[YOUR GOAL] The first line of the listing opens the range and the line with "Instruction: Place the" closes it; repeat those lines and all between them word for word, leaving out the pictures.

[SUPPLIED INFORMATION]
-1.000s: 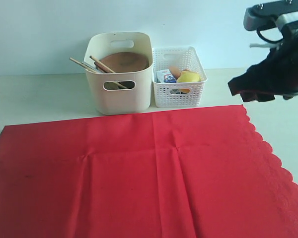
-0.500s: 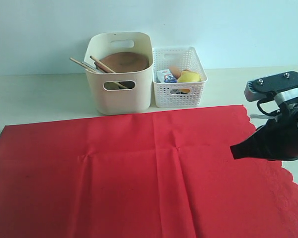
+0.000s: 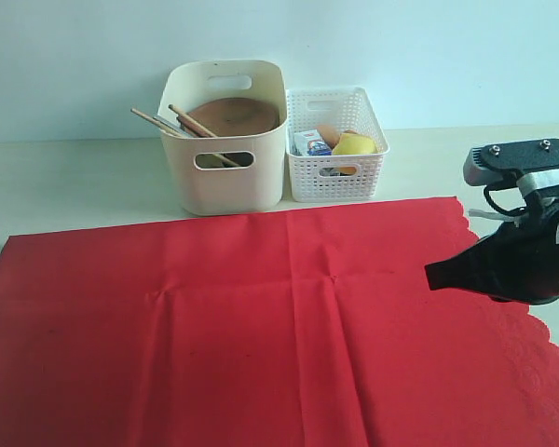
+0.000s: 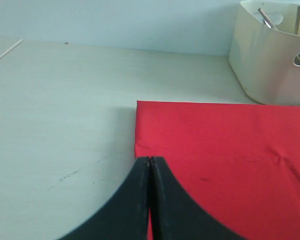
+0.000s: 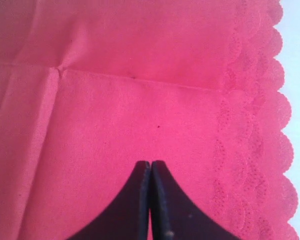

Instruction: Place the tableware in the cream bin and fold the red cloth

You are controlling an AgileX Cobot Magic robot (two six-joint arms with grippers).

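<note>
Spread flat across the table [image 3: 65, 177], the red cloth [image 3: 261, 326] is bright, faintly creased and scalloped along its right edge. Behind it the cream bin [image 3: 225, 177] holds the round brown plate [image 3: 233, 116] and chopsticks [image 3: 154, 121]. The right gripper [image 3: 430, 276], jaws pressed together and empty, hangs above the scalloped side. The left gripper [image 4: 149, 162], likewise closed, is at the cloth's left edge.
</note>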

[TASK RESULT]
-1.000s: 
-0.500s: 
+0.000s: 
+0.000s: 
+0.000s: 

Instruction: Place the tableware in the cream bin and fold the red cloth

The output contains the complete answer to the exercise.